***** Provided information *****

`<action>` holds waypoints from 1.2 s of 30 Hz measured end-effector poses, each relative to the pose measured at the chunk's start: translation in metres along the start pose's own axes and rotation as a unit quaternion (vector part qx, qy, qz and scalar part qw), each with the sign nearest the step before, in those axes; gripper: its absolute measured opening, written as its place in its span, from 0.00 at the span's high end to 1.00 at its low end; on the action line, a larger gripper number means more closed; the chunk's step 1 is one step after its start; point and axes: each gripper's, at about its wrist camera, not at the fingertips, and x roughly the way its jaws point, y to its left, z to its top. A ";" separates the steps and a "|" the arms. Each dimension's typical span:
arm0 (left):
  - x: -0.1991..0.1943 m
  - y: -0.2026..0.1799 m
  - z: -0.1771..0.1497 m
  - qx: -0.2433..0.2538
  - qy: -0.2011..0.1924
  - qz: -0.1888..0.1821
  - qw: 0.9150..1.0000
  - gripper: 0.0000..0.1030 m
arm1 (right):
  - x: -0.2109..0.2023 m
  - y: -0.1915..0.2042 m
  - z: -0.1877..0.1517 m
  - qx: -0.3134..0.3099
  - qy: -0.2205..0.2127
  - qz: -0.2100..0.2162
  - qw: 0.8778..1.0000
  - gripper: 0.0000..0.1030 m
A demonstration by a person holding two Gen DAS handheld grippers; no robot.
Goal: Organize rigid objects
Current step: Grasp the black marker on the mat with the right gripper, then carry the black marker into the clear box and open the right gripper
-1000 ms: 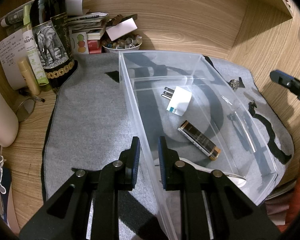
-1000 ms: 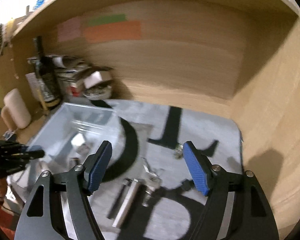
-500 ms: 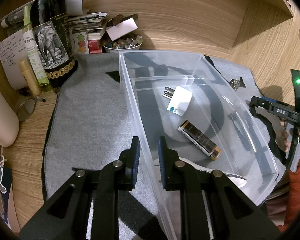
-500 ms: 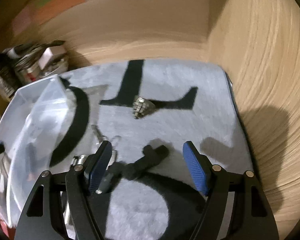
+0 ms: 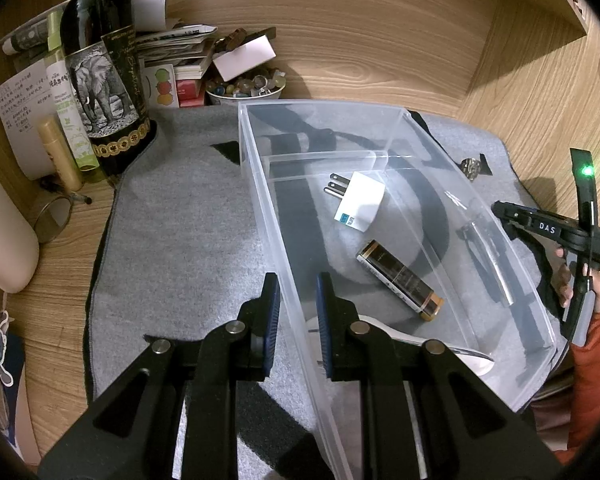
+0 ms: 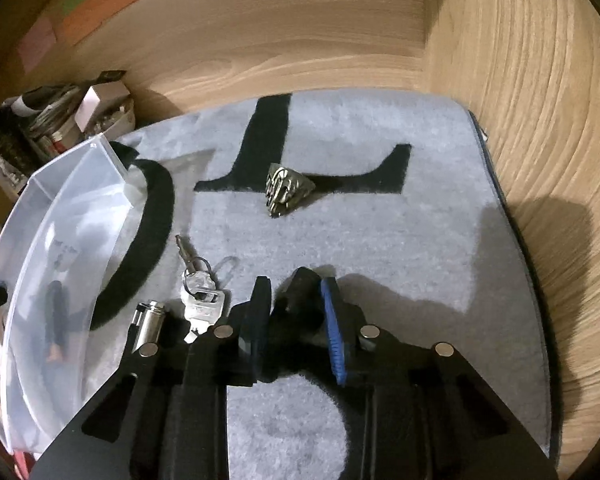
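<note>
The left gripper point(image 5: 296, 316) is found clamped on the near left wall of the clear plastic bin point(image 5: 260, 184), one pad outside and one inside, so the bin is held steady on the grey mat point(image 5: 180, 240). In the right wrist view the right gripper point(image 6: 296, 312) is seen low over the mat with its jaws closing on a small black object point(image 6: 300, 292); the object lies between the pads and appears to be touched on both sides, though its exact kind cannot be told. It is judged that the grip should be confirmed as firm and centred before any lift, since only the object's far end shows past the pads. Just to the left of that gripper a bunch of keys point(image 6: 198, 292) and a small metal cylinder point(image 6: 150, 316) lie on the mat and should not be dragged along. Farther out a metal ring point(image 6: 286, 190) rests apart on a black marking. Inside the bin a white plug adapter point(image 5: 358, 202) and a battery point(image 5: 400, 280) are already placed; a clear spot beside them is advised for the drop, with the bin kept still.
</note>
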 end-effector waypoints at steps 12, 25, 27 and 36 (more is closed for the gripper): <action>0.000 0.001 0.000 0.001 0.001 0.000 1.000 0.84 | -0.025 0.020 0.009 -0.022 -0.031 0.009 0.999 0.79; -0.001 0.002 0.000 -0.001 0.001 0.000 1.000 0.84 | -0.078 0.073 0.027 -0.108 -0.117 0.054 0.986 0.79; -0.001 0.002 0.000 0.000 0.001 0.000 1.000 0.84 | -0.083 0.082 0.028 -0.117 -0.124 0.061 0.984 0.79; -0.001 0.002 0.000 -0.001 0.001 0.000 1.000 0.84 | -0.093 0.124 0.027 -0.160 -0.140 0.101 0.972 0.79</action>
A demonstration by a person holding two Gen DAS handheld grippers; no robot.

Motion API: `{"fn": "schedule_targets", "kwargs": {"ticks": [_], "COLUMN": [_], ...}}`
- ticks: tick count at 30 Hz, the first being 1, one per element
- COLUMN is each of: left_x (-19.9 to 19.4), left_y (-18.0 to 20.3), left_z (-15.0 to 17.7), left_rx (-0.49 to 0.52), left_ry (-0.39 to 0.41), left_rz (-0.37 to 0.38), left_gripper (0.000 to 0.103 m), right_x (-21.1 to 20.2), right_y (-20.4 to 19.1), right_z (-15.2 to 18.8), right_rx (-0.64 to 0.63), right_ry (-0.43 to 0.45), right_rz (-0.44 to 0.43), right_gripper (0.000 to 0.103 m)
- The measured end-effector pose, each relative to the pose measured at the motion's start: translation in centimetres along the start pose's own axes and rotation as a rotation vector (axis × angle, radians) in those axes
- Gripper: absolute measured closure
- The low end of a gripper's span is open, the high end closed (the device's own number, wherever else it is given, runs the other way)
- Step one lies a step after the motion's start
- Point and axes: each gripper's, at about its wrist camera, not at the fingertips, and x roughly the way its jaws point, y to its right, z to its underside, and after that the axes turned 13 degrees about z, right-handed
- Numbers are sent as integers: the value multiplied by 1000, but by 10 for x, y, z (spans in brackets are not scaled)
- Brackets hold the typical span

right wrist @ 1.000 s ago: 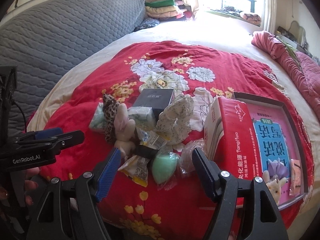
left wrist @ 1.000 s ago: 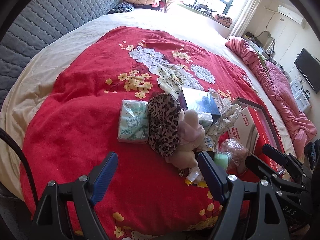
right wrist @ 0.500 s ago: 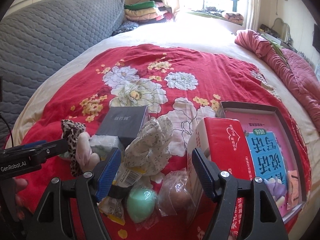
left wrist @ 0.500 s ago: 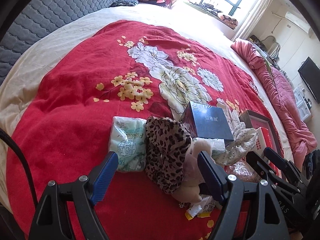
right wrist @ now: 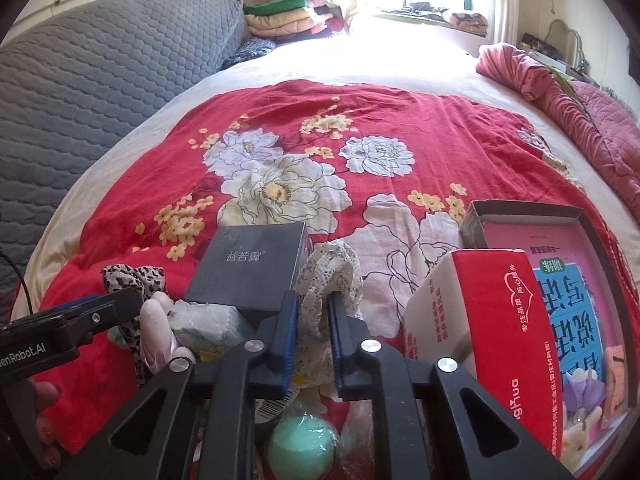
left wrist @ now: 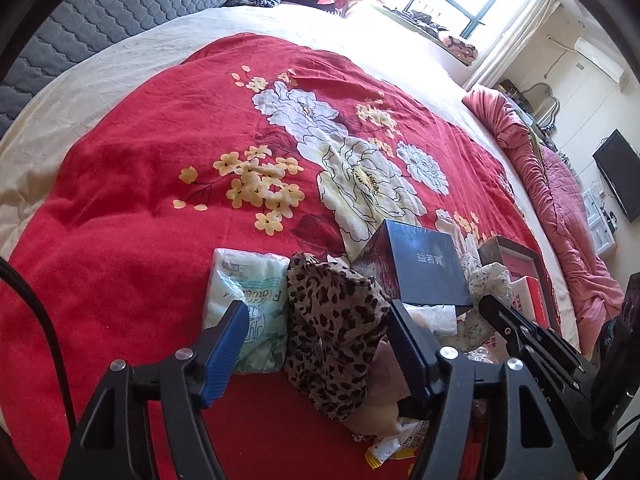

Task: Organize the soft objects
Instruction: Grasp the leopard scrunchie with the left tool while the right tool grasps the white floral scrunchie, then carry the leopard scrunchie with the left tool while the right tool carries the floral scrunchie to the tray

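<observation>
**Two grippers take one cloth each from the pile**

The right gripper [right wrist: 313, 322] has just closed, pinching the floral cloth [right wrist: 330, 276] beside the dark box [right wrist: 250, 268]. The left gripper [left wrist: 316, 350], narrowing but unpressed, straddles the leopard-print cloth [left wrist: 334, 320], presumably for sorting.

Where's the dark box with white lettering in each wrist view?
Left wrist: dark box right of centre, behind the leopard-print cloth.
Right wrist: dark box left of centre, beside the floral cloth pinched by the right hand-held gripper.
Shared landmark: big white flower on the red blanket.
</observation>
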Motion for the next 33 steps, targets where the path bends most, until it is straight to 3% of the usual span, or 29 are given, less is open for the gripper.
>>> {"fn": "schedule_targets", "kwargs": {"ticks": [4, 7, 19, 33], "left_x": [9, 9, -27, -79], "left_y": [0, 4, 22, 57], "left_z": [1, 3, 11, 30], "left_rx": [-6, 14, 72, 159], "left_ry": [-25, -24, 44, 104], "left_rz": [14, 13, 45, 15], "left_gripper": [62, 89, 93, 94], "right_x": [-2, -5, -43, -100], "right_y": [8, 14, 26, 18], "right_z": [5, 6, 6, 15], "right_rx": [5, 13, 28, -16], "right_ry": [7, 18, 98, 153], "right_rz": [-12, -19, -67, -162], "right_gripper": [97, 98, 98, 98]}}
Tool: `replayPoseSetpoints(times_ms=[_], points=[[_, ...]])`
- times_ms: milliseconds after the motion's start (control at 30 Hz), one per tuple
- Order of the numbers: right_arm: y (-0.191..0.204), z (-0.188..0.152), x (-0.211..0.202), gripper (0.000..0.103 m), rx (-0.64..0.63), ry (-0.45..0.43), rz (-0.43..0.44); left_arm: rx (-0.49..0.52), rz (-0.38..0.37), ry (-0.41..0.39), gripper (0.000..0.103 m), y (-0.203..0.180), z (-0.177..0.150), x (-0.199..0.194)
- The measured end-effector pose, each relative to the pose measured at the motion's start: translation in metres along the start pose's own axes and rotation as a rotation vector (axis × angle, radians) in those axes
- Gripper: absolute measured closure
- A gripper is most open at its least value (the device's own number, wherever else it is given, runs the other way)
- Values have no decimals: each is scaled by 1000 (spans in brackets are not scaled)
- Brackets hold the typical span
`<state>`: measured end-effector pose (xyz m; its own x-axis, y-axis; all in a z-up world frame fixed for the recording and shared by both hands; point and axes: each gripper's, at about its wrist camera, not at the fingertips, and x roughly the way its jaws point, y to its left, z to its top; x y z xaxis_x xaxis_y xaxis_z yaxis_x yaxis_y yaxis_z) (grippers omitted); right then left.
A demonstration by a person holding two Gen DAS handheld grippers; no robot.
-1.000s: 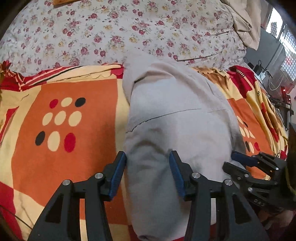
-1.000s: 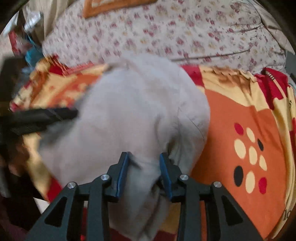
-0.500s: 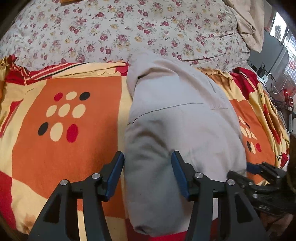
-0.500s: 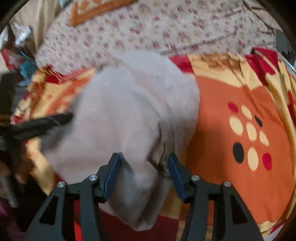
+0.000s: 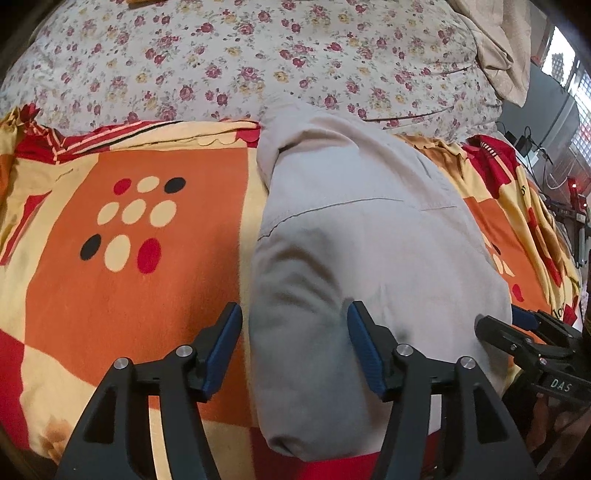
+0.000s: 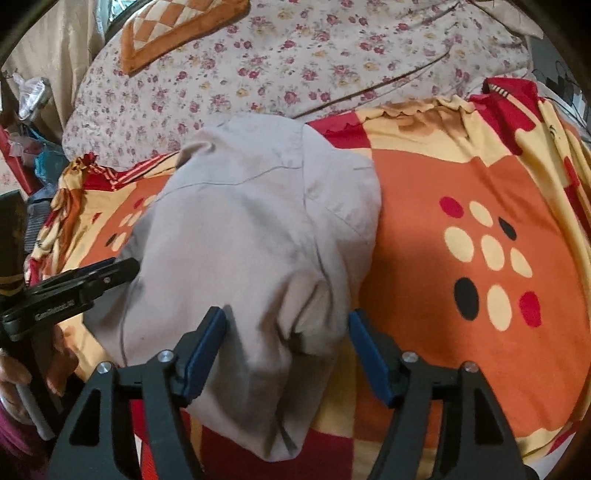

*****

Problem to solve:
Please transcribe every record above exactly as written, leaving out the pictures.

Output of the exercise:
`<action>` holds waypoints from 1.2 s of 30 Hz measured end-effector poses, each relative to the pose measured at the chunk's start: translation in metres along the start pose's own axes and rotation as a unit quaternion (vector part qx, qy, qz and scalar part qw), each with the sign nearest the step before, in those axes; gripper: its absolute measured opening, written as its place in its span, from 0.00 at the span's high end to 1.00 at its low end; on the action line, a larger gripper number means more closed; the chunk's step 1 is one step after its start; point and axes: each gripper's, at about its wrist camera, not at the fingertips, and x roughly the way its jaws point, y to its left, z to its top. A ";" separates the steps and a "|" the arms. Each dimension's typical span:
arm0 (left):
  - x: -0.1991..0.1943 m
  - y: -0.2026..0.1799 m
  - z: -0.1771..0.1497 m
  - qx: -0.2433..0.2538
  - qy: -0.2011..0.1924
  - qz: -0.1888..0.1821
  - qw: 0.9150..1.0000
  - gripper: 0.0000..0.1030 m
arm1 (right):
  - x: -0.2109..0.2023 m
  - y: -0.1915..0.2042 m
  - z: -0.1877..0.1517 m
  - qx: -0.3134..0.3099
  - qy: -0.2205..0.2127
  - qz: -0.2100..0.2162
  - qw: 0.8778..1.0000
  - gripper: 0.0000..0.1030 m
A demonstration by a person holding two Gen DAS handheld grippers; no robot.
Goal: Organize rigid objects
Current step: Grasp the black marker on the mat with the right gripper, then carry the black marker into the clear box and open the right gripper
-1000 ms: 
-1000 ms: 
-500 ms: 
-500 ms: 
+0 ms: 
+0 ms: 
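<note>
The left gripper point(image 5: 296, 316) is found clamped on the near left wall of the clear plastic bin point(image 5: 260, 184), one pad outside and one inside, so the bin is held steady on the grey mat point(image 5: 180, 240). In the right wrist view the right gripper point(image 6: 296, 312) is seen low over the mat with its jaws closing on a small black object point(image 6: 300, 292); the object lies between the pads and appears to be touched on both sides, though its exact kind cannot be told. It is judged that the grip should be confirmed as firm and centred before any lift, since only the object's far end shows past the pads. Just to the left of that gripper a bunch of keys point(image 6: 198, 292) and a small metal cylinder point(image 6: 150, 316) lie on the mat and should not be dragged along. Farther out a metal ring point(image 6: 286, 190) rests apart on a black marking. Inside the bin a white plug adapter point(image 5: 358, 202) and a battery point(image 5: 400, 280) are already placed; a clear spot beside them is advised for the drop, with the bin kept still.
</note>
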 end-effector waypoints at steps 12, 25, 27 and 36 (more is closed for the gripper): <action>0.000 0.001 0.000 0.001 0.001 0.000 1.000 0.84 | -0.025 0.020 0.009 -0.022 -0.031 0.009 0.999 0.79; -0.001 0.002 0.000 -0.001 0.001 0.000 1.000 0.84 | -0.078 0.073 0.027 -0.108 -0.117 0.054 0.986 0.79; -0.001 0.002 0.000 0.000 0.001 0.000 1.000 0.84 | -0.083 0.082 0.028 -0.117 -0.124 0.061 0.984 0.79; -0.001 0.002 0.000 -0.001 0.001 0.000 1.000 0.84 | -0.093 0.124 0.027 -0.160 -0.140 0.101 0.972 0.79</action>
A demonstration by a person holding two Gen DAS handheld grippers; no robot.

Motion API: `{"fn": "schedule_targets", "kwargs": {"ticks": [_], "COLUMN": [_], ...}}`
- ticks: tick count at 30 Hz, the first being 1, one per element
- COLUMN is each of: left_x (-19.9 to 19.4), left_y (-18.0 to 20.3), left_z (-15.0 to 17.7), left_rx (-0.49 to 0.52), left_ry (-0.39 to 0.41), left_rz (-0.37 to 0.38), left_gripper (0.000 to 0.103 m), right_x (-21.1 to 20.2), right_y (-20.4 to 19.1), right_z (-15.2 to 18.8), right_rx (-0.64 to 0.63), right_ry (-0.43 to 0.45), right_rz (-0.44 to 0.43), right_gripper (0.000 to 0.103 m)
- The measured end-effector pose, each relative to the pose measured at the motion's start: translation in centimetres along the start pose's own axes and rotation as a rotation vector (axis × angle, radians) in those axes
- Gripper: absolute measured closure
- The low end of a gripper's span is open, the high end closed (the device's own number, wherever else it is given, runs the other way)
- Step one lies a step after the motion's start
- Point and axes: each gripper's, at about its wrist camera, not at the fingertips, and x roughly the way its jaws point, y to its right, z to its underside, and after that the axes turned 13 degrees about z, right-handed
- Numbers are sent as integers: the value multiplied by 1000, but by 10 for x, y, z (spans in brackets are not scaled)
- Brackets hold the typical span

right wrist @ 1.000 s ago: 
left wrist @ 1.000 s ago: 
right wrist @ 0.500 s ago: 
left wrist @ 0.500 s ago: 
right wrist @ now: 
left wrist @ now: 

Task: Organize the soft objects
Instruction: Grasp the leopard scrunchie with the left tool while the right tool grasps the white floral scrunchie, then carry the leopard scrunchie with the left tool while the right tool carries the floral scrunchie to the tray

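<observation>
**Two grippers take one cloth each from the pile**

The right gripper [right wrist: 313, 322] has just closed, pinching the floral cloth [right wrist: 330, 276] beside the dark box [right wrist: 250, 268]. The left gripper [left wrist: 316, 350], narrowing but unpressed, straddles the leopard-print cloth [left wrist: 334, 320], presumably for sorting.

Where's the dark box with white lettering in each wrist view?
Left wrist: dark box right of centre, behind the leopard-print cloth.
Right wrist: dark box left of centre, beside the floral cloth pinched by the right hand-held gripper.
Shared landmark: big white flower on the red blanket.
</observation>
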Motion for the next 33 steps, targets where the path bends most, until it is straight to 3% of the usual span, or 29 are given, less is open for the gripper.
>>> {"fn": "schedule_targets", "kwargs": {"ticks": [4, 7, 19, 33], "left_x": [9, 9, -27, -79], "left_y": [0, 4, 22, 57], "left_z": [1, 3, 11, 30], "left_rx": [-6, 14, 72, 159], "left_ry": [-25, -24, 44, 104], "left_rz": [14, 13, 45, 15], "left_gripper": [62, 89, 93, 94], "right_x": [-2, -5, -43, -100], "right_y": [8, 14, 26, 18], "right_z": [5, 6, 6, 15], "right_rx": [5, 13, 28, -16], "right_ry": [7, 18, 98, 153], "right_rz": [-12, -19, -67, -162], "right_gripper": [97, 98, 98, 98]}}
Tool: `replayPoseSetpoints(times_ms=[_], points=[[_, ...]])`
- times_ms: milliseconds after the motion's start (control at 30 Hz), one per tuple
- Order of the numbers: right_arm: y (-0.191..0.204), z (-0.188..0.152), x (-0.211..0.202), gripper (0.000..0.103 m), rx (-0.64..0.63), ry (-0.45..0.43), rz (-0.43..0.44); left_arm: rx (-0.49..0.52), rz (-0.38..0.37), ry (-0.41..0.39), gripper (0.000..0.103 m), y (-0.203..0.180), z (-0.177..0.150), x (-0.199..0.194)
- The measured end-effector pose, each relative to the pose measured at the motion's start: translation in metres along the start pose's own axes and rotation as a rotation vector (axis × angle, radians) in those axes
- Gripper: absolute measured closure
- A gripper is most open at its least value (the device's own number, wherever else it is given, runs the other way)
- Values have no decimals: each is scaled by 1000 (spans in brackets are not scaled)
- Brackets hold the typical span
`<state>`: measured end-effector pose (xyz m; its own x-axis, y-axis; all in a z-up world frame fixed for the recording and shared by both hands; point and axes: each gripper's, at about its wrist camera, not at the fingertips, and x roughly the way its jaws point, y to its left, z to its top; x y z xaxis_x xaxis_y xaxis_z yaxis_x yaxis_y yaxis_z) (grippers omitted); right then left.
A demonstration by a person holding two Gen DAS handheld grippers; no robot.
-1.000s: 
-1.000s: 
-0.500s: 
-0.500s: 
+0.000s: 
+0.000s: 

The answer given here is complete.